Exercise instructions:
An exact reproduction of the data below is the required answer.
- - - -
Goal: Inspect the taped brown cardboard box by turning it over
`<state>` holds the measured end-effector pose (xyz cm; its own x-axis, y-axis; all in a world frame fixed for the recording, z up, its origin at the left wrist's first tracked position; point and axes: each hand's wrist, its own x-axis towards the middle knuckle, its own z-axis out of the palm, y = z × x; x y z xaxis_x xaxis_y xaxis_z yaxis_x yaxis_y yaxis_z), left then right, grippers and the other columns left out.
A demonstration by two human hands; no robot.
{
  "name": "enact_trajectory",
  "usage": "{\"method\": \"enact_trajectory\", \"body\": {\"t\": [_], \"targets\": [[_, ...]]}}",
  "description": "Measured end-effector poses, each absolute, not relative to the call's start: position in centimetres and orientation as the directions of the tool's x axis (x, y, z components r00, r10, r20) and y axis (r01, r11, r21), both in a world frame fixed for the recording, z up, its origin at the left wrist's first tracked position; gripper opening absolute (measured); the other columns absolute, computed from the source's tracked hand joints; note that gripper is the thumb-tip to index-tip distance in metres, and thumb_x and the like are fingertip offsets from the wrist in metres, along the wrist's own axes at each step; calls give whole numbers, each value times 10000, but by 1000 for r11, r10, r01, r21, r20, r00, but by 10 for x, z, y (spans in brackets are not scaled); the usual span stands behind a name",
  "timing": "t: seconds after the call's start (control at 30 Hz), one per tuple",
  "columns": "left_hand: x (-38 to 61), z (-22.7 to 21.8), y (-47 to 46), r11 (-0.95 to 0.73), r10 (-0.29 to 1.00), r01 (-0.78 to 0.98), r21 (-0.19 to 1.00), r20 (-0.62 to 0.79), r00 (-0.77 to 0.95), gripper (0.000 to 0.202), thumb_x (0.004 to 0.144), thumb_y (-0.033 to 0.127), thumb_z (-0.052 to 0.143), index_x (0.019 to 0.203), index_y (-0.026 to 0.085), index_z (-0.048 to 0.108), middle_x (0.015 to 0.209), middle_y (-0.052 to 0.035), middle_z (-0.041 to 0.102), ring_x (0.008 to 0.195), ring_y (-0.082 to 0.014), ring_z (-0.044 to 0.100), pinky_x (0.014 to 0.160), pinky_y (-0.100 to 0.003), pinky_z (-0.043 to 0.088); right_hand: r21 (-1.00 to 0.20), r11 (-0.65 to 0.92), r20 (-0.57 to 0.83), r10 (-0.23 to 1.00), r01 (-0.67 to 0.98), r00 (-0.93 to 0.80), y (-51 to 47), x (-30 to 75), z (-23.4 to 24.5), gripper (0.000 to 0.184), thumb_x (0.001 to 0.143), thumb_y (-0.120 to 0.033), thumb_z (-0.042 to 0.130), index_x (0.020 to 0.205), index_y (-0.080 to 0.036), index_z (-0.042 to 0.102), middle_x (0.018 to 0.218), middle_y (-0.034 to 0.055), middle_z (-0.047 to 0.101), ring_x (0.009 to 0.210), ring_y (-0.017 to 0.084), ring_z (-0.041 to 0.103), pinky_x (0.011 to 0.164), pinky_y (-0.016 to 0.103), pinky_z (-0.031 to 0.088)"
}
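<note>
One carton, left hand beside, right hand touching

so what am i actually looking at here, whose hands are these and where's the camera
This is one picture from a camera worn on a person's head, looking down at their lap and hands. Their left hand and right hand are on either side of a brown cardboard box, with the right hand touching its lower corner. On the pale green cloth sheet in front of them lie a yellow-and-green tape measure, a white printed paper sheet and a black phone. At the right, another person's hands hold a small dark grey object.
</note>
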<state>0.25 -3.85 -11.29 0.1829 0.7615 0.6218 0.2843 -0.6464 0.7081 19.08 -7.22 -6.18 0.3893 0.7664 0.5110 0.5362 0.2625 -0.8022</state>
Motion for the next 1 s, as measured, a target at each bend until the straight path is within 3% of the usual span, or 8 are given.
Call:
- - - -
Solution for this exercise:
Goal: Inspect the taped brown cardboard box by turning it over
`<state>` holds the measured end-effector pose (xyz cm; its own x-axis, y-axis; all in a world frame fixed for the recording, z up, its origin at the left wrist's first tracked position; point and axes: each hand's wrist, its own x-axis towards the middle knuckle, its own z-axis out of the palm, y = z × x; x y z xaxis_x xaxis_y xaxis_z yaxis_x yaxis_y yaxis_z), left then right, grippers and the other columns left out.
A demonstration by two human hands; no robot.
{
  "name": "enact_trajectory",
  "usage": "{\"method\": \"enact_trajectory\", \"body\": {\"t\": [_], \"targets\": [[_, ...]]}}",
  "description": "Measured end-effector poses, each absolute, not relative to the call's start: position in centimetres and orientation as the directions of the tool's x axis (x, y, z components r00, r10, r20) and y axis (r01, r11, r21), both in a world frame fixed for the recording, z up, its origin at the left wrist's first tracked position; gripper opening absolute (measured); the other columns absolute, computed from the source's tracked hand joints; note that gripper is the thumb-tip to index-tip distance in metres, and thumb_x and the like are fingertip offsets from the wrist in metres, along the wrist's own axes at each step; calls give whole numbers, each value times 10000, but by 1000 for r11, r10, r01, r21, r20, r00, but by 10 for x, z, y (spans in brackets are not scaled); the usual span stands behind a name",
  "timing": "t: seconds after the call's start (control at 30 Hz), one per tuple",
  "columns": "left_hand: x (-38 to 61), z (-22.7 to 21.8), y (-47 to 46), r11 (-0.95 to 0.73), r10 (-0.29 to 1.00), r01 (-0.78 to 0.98), r21 (-0.19 to 1.00), r20 (-0.62 to 0.79), r00 (-0.77 to 0.95), gripper (0.000 to 0.202), thumb_x (0.004 to 0.144), thumb_y (-0.033 to 0.127), thumb_z (-0.052 to 0.143), index_x (0.019 to 0.203), index_y (-0.026 to 0.085), index_z (-0.048 to 0.108), middle_x (0.015 to 0.209), middle_y (-0.052 to 0.035), middle_z (-0.041 to 0.102), ring_x (0.008 to 0.195), ring_y (-0.082 to 0.014), ring_z (-0.044 to 0.100), pinky_x (0.014 to 0.160), pinky_y (-0.100 to 0.003), pinky_z (-0.043 to 0.088); right_hand: r21 (-1.00 to 0.20), r11 (-0.65 to 0.92), r20 (-0.57 to 0.83), r10 (-0.23 to 1.00), r01 (-0.67 to 0.98), r00 (-0.93 to 0.80), y (-51 to 47), x (-30 to 75), z (-23.4 to 24.5), gripper (0.000 to 0.184), thumb_x (0.001 to 0.143), thumb_y (-0.120 to 0.033), thumb_z (-0.042 to 0.130), index_x (0.020 to 0.205), index_y (-0.080 to 0.036), index_z (-0.042 to 0.102), middle_x (0.018 to 0.218), middle_y (-0.034 to 0.055), middle_z (-0.047 to 0.101), ring_x (0.009 to 0.210), ring_y (-0.017 to 0.084), ring_z (-0.041 to 0.103), pinky_x (0.011 to 0.164), pinky_y (-0.016 to 0.103), pinky_z (-0.031 to 0.088)"
}
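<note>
One carton, left hand beside, right hand touching

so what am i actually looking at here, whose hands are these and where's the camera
This is one picture from a camera worn on a person's head, looking down at their lap and hands. Their left hand and right hand are on either side of a brown cardboard box, with the right hand touching its lower corner. On the pale green cloth sheet in front of them lie a yellow-and-green tape measure, a white printed paper sheet and a black phone. At the right, another person's hands hold a small dark grey object.
</note>
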<state>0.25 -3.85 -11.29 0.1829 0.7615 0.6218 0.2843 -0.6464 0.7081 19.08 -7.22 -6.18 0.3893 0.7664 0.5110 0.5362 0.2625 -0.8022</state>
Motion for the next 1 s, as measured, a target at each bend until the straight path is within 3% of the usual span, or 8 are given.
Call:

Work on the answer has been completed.